Il y avait déjà les quatre évangiles du Nouveau Testament, plus les évangiles apocryphes, et voilà que David Toscana ( pour notre plus grand bonheur!!!) nous en rajoute un autre, certainement le plus jubilatoire de tous!

Car au lieu de Jésus, voici , donc Emmanuelle, née de l’Esprit Saint  et de Marie!
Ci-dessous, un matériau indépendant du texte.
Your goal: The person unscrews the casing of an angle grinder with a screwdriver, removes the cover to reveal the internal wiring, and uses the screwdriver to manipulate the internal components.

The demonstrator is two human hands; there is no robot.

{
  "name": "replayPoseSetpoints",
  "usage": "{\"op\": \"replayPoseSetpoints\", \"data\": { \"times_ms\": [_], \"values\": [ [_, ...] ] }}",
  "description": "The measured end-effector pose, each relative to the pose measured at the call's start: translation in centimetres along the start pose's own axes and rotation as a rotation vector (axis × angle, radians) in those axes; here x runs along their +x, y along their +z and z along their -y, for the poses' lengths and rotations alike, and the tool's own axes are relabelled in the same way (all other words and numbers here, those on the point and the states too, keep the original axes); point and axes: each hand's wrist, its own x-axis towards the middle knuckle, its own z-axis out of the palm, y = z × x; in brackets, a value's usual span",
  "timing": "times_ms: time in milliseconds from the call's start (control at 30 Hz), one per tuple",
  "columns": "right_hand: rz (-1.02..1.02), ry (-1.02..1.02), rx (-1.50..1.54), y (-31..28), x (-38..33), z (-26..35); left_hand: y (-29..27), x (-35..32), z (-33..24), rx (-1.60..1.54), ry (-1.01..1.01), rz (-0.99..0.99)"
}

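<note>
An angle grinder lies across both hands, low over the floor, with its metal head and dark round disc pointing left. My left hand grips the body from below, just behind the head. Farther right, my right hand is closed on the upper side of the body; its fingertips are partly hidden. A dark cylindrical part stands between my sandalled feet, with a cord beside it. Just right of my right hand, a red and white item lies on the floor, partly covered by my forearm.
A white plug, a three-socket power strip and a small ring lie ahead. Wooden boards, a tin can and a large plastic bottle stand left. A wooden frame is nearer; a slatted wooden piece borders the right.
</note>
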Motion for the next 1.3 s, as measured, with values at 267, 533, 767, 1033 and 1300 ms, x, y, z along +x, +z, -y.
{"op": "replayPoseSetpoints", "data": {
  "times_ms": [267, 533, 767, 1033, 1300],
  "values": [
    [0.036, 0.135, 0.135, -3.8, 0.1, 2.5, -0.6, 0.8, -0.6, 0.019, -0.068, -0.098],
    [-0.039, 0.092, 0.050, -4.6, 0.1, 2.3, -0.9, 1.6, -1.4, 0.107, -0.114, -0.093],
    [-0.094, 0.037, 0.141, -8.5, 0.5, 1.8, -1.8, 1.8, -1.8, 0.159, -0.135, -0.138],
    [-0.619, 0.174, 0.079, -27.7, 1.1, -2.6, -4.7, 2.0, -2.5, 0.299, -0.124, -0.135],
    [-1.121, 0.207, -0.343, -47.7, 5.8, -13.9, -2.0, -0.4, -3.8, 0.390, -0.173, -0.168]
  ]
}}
Dieu, dans son royaume, n’a pas réellement veillé à assurer la procréation assistée, et voilà ce qui arrive quand on délègue le boulot à un archange légèrement porté sur la boisson!

David Toscana s’amuse, non seulement à revisiter les Évangiles, mais à en faire nouveau qui reprend totalement les quatre autres, avec simplement cette petite dose d’ironie et d’irrespect propre à tout auteur latino-américain surtout quand il est question de religion.

Je ne vous raconte pas la fin de l’histoire, vous la connaissez aussi bien que moi, sauf qu’encore une fois, les pirouettes littéraires du romancier nous entraînent dans les folles aventures d’une Emmanuelle plus charnelle qu’on n’aurait osé l’imaginer au début. Si j’osais, je vous dirais que ce fabuleux roman est une divine surprise!!!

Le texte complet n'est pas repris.